Assigned task: Would you write out the listing verbatim and skip every picture in it?

Dataset content:
*** Begin section ***

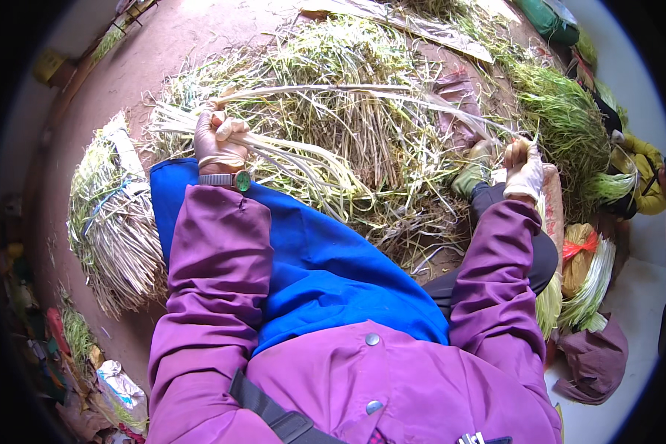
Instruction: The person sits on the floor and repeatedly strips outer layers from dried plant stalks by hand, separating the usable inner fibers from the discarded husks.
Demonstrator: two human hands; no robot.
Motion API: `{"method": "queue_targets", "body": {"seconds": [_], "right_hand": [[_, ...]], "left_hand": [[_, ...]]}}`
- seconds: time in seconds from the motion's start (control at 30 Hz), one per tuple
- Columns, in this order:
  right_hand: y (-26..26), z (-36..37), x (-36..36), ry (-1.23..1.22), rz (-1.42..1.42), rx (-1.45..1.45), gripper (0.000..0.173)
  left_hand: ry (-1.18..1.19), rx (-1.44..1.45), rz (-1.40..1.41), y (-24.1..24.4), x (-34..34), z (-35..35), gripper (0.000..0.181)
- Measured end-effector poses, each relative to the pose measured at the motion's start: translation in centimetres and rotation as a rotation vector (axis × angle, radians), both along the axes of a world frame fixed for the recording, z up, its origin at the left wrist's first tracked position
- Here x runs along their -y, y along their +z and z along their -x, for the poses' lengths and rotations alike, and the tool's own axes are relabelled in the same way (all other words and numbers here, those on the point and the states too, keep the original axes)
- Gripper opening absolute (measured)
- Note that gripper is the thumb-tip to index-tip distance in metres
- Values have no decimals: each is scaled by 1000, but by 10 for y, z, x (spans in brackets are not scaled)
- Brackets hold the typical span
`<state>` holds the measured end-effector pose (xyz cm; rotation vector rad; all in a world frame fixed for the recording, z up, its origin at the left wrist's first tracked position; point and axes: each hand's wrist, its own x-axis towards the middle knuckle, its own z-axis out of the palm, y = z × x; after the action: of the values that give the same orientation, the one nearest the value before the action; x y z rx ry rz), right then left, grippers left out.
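My left hand [220, 141], in a thin pale glove with bare fingertips showing, is closed around a bunch of long whitish plant stalks [311, 161]. They bend down over the edge of the blue apron [311, 238]. From this hand one pale strand [322, 87] stretches across to the right. My right hand [523, 166], also gloved, pinches thin pale strands at their right end; some of them are blurred. Below and beyond both hands spreads a heap of green and yellow stalks [366, 133] with brownish root ends, lying on the floor.
A tied bundle of stalks [119, 222] lies at the left. Greens [560, 111] are piled at the right, near a person in a yellow garment [644, 172]. A bundle with a red tie [580, 250] and a dark purple cloth item [594, 361] lie lower right. A white bag [122, 388] is lower left.
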<state>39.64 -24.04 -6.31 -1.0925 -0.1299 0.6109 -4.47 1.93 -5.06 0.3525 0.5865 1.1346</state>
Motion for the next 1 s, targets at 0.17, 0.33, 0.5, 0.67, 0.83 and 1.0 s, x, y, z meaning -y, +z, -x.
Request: {"method": "queue_targets", "body": {"seconds": [0.17, 0.33, 0.5, 0.67, 0.83, 1.0], "right_hand": [[-41, 72, -19, 707, 601, 316, 19], [-33, 188, -72, 970, 250, 283, 54], [4, 236, -116, 850, -151, 99, 61], [9, 228, -110, 859, -98, 242, 24], [9, 183, -86, 625, -377, -241, 21], [37, 91, -39, 402, -595, -406, 20]], "left_hand": [[23, 44, 68, 5, 18, -21, 22], [-142, 1, 124, 6, 44, -40, 29], [-290, -64, 186, 1, 65, -58, 36], [-262, -48, 220, -6, 67, -59, 16], [-246, 128, 207, -8, 50, -46, 21], [-148, 97, 154, -6, 38, -38, 20]]}}
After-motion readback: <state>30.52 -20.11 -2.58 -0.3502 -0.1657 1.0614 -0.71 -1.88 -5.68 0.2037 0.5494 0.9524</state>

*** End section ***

Exercise answer:
Instruction: The person sits on the floor and repeatedly strips outer layers from dried plant stalks by hand, separating the usable inner fibers from the discarded husks.
Demonstrator: two human hands; no robot.
Motion API: `{"method": "queue_targets", "body": {"seconds": [_], "right_hand": [[_, ...]], "left_hand": [[_, ...]]}}`
- seconds: time in seconds from the motion's start (control at 30 Hz), one per tuple
- Columns, in this order:
  right_hand: y (-26..26), z (-36..37), x (-36..36), ry (-1.23..1.22), rz (-1.42..1.42), rx (-1.45..1.45), gripper (0.000..0.173)
  left_hand: ry (-1.18..1.19), rx (-1.44..1.45), rz (-1.40..1.41), y (-24.1..24.4), x (-34..34), z (-35..35), gripper (0.000..0.181)
- Measured end-effector poses, each relative to the pose measured at the motion's start: translation in centimetres and rotation as a rotation vector (axis × angle, radians), both along the axes of a world frame fixed for the recording, z up, its origin at the left wrist's first tracked position
- Here x runs along their -y, y along their +z and z along their -x, for the poses' lengths and rotations alike, and the tool's own axes are relabelled in the same way (all other words and numbers here, those on the point and the states too, keep the original axes)
- Gripper opening absolute (measured)
- Note that gripper is the thumb-tip to index-tip distance in metres
- Values have no decimals: each is scaled by 1000, but by 10 for y, z, x (spans in brackets are not scaled)
- Brackets hold the typical span
`<state>` holds the measured end-effector pose (xyz cm; rotation vector rad; all in a world frame fixed for the recording, z up, its origin at the left wrist's first tracked position; point and axes: each hand's wrist, its own x-axis towards the middle knuckle, its own z-axis out of the palm, y = z × x; after the action: of the values that give the same orientation, the one nearest the value before the action; x y z rx ry rz), right then left, grippers left out.
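My left hand [220, 141], in a thin pale glove with bare fingertips showing, is closed around a bunch of long whitish plant stalks [311, 161]. They bend down over the edge of the blue apron [311, 238]. From this hand one pale strand [322, 87] stretches across to the right. My right hand [523, 166], also gloved, pinches thin pale strands at their right end; some of them are blurred. Below and beyond both hands spreads a heap of green and yellow stalks [366, 133] with brownish root ends, lying on the floor.
A tied bundle of stalks [119, 222] lies at the left. Greens [560, 111] are piled at the right, near a person in a yellow garment [644, 172]. A bundle with a red tie [580, 250] and a dark purple cloth item [594, 361] lie lower right. A white bag [122, 388] is lower left.
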<state>39.64 -24.04 -6.31 -1.0925 -0.1299 0.6109 -4.47 1.93 -5.06 0.3525 0.5865 1.1346</state>
Motion for the next 1 s, targets at 0.17, 0.33, 0.5, 0.67, 0.83 and 1.0 s, x, y, z meaning -y, +z, -x.
Request: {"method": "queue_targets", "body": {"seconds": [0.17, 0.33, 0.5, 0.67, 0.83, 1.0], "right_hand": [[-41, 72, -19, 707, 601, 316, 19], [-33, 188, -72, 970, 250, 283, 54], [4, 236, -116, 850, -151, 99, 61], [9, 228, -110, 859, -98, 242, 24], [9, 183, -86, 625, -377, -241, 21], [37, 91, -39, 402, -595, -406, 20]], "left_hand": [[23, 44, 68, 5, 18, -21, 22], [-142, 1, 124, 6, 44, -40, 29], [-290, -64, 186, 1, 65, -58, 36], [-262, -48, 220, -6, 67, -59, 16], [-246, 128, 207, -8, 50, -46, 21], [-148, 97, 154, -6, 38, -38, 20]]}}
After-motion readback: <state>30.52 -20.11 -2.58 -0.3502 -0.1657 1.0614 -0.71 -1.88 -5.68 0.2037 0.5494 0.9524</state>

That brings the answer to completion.